YOUR OBJECTIVE — Filter the listing and keep only the lines with the word "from".

Segment Start: PROVIDED DATA

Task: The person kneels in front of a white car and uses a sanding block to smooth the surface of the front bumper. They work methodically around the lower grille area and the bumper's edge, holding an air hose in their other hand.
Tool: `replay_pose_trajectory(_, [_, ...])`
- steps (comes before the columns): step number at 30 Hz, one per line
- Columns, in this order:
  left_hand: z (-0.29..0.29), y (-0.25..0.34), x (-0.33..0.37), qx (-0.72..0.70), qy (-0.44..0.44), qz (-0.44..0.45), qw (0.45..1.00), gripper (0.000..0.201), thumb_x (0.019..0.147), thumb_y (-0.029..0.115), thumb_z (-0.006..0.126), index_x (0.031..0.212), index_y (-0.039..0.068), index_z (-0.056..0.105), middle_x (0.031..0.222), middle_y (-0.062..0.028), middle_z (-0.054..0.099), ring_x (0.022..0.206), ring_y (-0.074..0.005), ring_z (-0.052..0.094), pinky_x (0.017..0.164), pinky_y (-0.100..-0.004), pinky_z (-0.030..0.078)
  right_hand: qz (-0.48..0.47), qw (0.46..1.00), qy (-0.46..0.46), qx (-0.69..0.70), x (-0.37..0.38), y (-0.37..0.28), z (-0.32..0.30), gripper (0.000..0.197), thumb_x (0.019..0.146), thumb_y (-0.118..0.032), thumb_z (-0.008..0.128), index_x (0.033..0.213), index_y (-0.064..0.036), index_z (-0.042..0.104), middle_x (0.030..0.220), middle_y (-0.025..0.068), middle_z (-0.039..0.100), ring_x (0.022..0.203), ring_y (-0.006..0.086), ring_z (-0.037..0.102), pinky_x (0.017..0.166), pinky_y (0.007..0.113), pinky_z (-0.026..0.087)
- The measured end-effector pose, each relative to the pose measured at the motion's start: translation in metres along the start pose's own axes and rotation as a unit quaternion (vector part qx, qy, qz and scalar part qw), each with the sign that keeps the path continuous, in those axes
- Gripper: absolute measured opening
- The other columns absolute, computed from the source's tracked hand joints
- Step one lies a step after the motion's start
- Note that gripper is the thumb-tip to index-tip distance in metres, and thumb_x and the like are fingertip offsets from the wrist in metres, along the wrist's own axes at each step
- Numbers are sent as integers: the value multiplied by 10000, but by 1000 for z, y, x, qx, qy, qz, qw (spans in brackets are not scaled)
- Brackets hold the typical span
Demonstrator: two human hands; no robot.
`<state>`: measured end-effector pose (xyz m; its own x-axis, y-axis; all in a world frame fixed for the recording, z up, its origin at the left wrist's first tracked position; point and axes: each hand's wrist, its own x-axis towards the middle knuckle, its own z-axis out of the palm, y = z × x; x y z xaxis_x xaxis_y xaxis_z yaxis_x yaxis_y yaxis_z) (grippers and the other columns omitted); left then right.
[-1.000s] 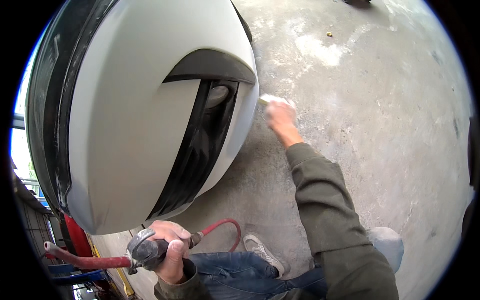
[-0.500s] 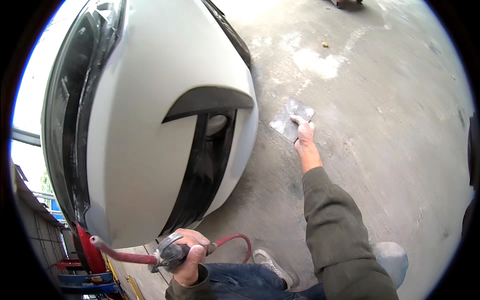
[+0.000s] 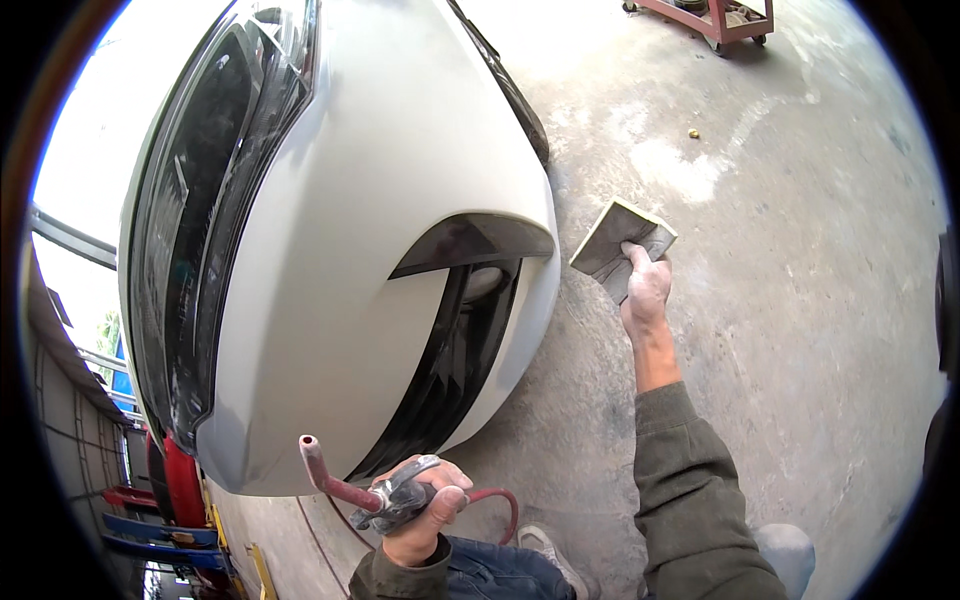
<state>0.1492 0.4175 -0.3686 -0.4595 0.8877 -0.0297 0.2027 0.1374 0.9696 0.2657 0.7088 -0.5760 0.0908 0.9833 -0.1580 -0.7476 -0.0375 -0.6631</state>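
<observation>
Head: creased grey square pad [image 3: 617, 238]

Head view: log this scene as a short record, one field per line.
Left hand: grips a black-and-grey air blow gun with a red hose
Right hand: pinches a square grey sanding pad with a pale edge, thumb on its upper face
Workpiece: white car bumper, left of the pad, a visible gap between them
Bumper detail: round fog lamp in a black recess
Background: red wheeled cart at the top, on concrete floor
</observation>
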Motion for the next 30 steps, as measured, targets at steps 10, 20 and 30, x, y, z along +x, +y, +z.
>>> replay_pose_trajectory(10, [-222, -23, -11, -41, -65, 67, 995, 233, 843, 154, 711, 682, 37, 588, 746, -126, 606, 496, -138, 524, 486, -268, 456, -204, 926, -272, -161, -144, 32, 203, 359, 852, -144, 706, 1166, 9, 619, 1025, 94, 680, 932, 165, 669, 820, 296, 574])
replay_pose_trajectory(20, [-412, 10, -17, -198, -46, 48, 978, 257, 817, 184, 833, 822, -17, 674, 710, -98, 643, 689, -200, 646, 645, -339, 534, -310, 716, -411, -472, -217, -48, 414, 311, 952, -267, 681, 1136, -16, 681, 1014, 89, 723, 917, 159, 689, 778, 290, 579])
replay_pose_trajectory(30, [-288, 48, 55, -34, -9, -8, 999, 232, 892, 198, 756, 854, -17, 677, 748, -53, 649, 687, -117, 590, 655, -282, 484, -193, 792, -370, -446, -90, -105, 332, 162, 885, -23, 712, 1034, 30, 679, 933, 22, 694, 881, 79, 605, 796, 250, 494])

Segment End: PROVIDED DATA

WRITTEN ANSWER —
- The other columns absolute, computed from the source's tracked hand joints
- Note that gripper is the thumb-tip to index-tip distance in metres, and thumb_x and the like are fingertip offsets from the wrist in metres, along the wrist's own axes at each step

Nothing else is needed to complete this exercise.